More generally, there can be other types of comparisons, for example using relational operators. Consider the loop condition in `cgi_decode()`

: `i < len(s)`

, i.e., it uses a less-than comparison operator. It is quite straight forward to extend our notion of branch distance to cover different types of comparisons, and to calculate true and false distances. The following table shows how to calculate the distance for different types of comparisons:

Condition | Distance True | Distance False |
---|---|---|

a == b | abs(a - b) | 1 |

a != b | 1 | abs(a - b) |

a < b | b - a + 1 | a - b |

a <= b | b - a | a - b + 1 |

a > b | a - b + 1 | b - a |

Note that several of the calculations add a constant `1`

. The reason for this is quite simple: Suppose we want to have `a < b`

evaluate to true, and let `a = 27`

and `b = 27`

. The condition is not true, but simply taking the difference would give us a result of `0`

. To avoid this, we have to add a constant value. It is not important whether this value is `1`

-- any positive constant works.

In the `cgi_decode()`

function, we can also find a somewhat more complex predicate which consists of two conditions joined by a logical `and`

:

`if digit_high in hex_values and digit_low in hex_values:`

In principle, the branch distance is defined such that the distance to make a conjunction `A and B`

true equals the sum of the branch distances for `A`

and `B`

, as both of the two conditions would need to be true. Similarly, the branch distance to make `A or B`

true would be the minimum of the two branch distances of `A`

and `B`

, as it suffices if one of the two conditions is true to make the entire expression true.

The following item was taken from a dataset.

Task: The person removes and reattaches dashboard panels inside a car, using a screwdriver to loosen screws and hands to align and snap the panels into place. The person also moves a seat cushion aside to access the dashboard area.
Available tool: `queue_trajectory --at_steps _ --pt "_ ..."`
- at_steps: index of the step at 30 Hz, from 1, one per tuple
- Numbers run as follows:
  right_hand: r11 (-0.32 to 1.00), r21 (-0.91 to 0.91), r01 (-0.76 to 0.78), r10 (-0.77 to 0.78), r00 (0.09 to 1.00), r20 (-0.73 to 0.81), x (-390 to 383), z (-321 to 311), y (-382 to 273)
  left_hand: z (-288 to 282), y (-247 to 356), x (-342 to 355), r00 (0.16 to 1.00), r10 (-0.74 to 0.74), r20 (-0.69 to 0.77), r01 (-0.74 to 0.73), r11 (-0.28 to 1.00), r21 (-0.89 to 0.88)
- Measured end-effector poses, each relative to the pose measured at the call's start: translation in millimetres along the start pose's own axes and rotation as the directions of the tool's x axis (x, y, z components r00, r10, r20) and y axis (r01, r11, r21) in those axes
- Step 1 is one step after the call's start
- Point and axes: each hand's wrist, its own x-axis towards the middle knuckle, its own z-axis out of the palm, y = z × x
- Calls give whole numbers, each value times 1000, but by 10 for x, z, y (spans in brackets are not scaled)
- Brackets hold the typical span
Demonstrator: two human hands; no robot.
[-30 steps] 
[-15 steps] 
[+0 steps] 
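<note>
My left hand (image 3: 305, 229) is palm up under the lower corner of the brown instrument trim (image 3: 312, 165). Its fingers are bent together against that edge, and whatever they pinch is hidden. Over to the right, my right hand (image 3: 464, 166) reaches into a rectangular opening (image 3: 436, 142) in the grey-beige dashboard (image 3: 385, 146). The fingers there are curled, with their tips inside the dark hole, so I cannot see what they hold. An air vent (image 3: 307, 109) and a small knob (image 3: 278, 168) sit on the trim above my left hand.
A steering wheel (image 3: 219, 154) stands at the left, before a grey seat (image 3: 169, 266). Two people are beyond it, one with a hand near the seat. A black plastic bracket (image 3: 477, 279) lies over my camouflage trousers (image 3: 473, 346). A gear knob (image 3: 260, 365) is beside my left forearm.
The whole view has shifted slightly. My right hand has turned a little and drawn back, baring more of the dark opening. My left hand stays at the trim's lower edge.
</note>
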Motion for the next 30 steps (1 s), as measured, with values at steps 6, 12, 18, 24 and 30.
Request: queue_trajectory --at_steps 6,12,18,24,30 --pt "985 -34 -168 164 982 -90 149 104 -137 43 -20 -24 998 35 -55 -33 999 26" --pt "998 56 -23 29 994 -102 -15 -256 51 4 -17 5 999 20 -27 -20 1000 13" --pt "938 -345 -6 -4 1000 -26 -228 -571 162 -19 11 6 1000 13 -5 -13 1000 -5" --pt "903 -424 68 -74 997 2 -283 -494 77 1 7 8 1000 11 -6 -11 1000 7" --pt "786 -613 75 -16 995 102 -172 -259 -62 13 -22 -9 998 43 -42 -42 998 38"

However, it is not as easy as that in practice: Predicates can consist of nested conditions and negations, and one would need to convert the expression to canonical form before being able to apply this calculation. Furthermore, most modern programming languages use *short-circuit evaluation*: If there is a condition `A or B`

, and `A`

is true, then `B`

is never evaluated. If `B`

is an expression with side effects, then by calculating the branch distance of `B`

even though short-circuit evaluation would avoid its execution, we would potentially be changing the program behavior (by invoking the side-effect that would in normal behavior not be executed), and that is not acceptable.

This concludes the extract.